* _Task to complete_
The full listing, copied exactly, is the required output.

(Dataset excerpt Opens)

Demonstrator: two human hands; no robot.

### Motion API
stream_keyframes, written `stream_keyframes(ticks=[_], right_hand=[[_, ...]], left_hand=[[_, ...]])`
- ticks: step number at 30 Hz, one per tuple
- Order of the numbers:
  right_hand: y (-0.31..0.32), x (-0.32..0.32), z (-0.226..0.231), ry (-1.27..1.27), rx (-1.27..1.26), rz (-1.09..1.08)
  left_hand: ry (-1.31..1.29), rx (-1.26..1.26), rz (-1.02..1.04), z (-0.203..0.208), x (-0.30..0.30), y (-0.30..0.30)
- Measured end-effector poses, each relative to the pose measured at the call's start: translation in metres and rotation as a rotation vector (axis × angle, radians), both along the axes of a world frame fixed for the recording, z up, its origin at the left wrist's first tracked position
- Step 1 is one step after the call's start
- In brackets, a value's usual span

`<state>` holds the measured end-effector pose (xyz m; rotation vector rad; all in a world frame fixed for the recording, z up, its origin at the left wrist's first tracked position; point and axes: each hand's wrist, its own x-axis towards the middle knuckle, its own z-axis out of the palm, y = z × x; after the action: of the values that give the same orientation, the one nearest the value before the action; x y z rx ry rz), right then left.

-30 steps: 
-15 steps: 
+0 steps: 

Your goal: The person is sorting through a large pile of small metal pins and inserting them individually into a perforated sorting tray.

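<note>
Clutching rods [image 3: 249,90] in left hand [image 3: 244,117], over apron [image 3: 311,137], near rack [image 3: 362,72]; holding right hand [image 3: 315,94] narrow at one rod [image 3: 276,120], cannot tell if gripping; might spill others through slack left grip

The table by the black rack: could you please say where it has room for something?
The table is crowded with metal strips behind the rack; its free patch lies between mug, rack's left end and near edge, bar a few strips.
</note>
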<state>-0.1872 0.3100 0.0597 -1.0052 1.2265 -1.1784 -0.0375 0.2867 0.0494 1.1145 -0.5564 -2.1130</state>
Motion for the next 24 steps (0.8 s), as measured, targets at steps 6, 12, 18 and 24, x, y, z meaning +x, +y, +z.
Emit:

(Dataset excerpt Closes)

* _Response_
Demonstrator: two human hands; no robot.

### Motion API
stream_keyframes, written `stream_keyframes(ticks=[_], right_hand=[[_, ...]], left_hand=[[_, ...]])`
- ticks: step number at 30 Hz, one per tuple
- Order of the numbers:
  right_hand: y (-0.31..0.32), x (-0.32..0.32), z (-0.226..0.231), ry (-1.27..1.27), rx (-1.27..1.26), rz (-1.09..1.08)
  left_hand: ry (-1.31..1.29), rx (-1.26..1.26), rz (-1.02..1.04), z (-0.203..0.208), x (-0.30..0.30), y (-0.30..0.30)
- Measured end-effector poses, each relative to the pose measured at the call's start: translation in metres and rotation as a rotation vector (axis × angle, radians), both along the axes of a world frame fixed for the recording, z up, its origin at the left wrist's first tracked position
- Step 1 is one step after the call's start
- In brackets, a value's usual span

`<state>` holds the measured end-effector pose (xyz m; rotation vector rad; all in a world frame fixed for the recording, z up, its origin at the left wrist's first tracked position; point and axes: each hand's wrist, its own x-axis towards the middle knuckle, its own z-axis out of the palm, y = z × x; after the action: of the values that give the same orientation, the one nearest the value before the action; x y z rx ry rz), right then left.

-30 steps: 
-15 steps: 
+0 steps: 

Your goal: The person is sorting through a large pile of small metal pins and inserting them individually into a perforated sorting tray.

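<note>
Clutching rods [image 3: 249,90] in left hand [image 3: 244,117], over apron [image 3: 311,137], near rack [image 3: 362,72]; holding right hand [image 3: 315,94] narrow at one rod [image 3: 276,120], cannot tell if gripping; might spill others through slack left grip

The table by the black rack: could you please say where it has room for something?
The table is crowded with metal strips behind the rack; its free patch lies between mug, rack's left end and near edge, bar a few strips.
</note>
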<state>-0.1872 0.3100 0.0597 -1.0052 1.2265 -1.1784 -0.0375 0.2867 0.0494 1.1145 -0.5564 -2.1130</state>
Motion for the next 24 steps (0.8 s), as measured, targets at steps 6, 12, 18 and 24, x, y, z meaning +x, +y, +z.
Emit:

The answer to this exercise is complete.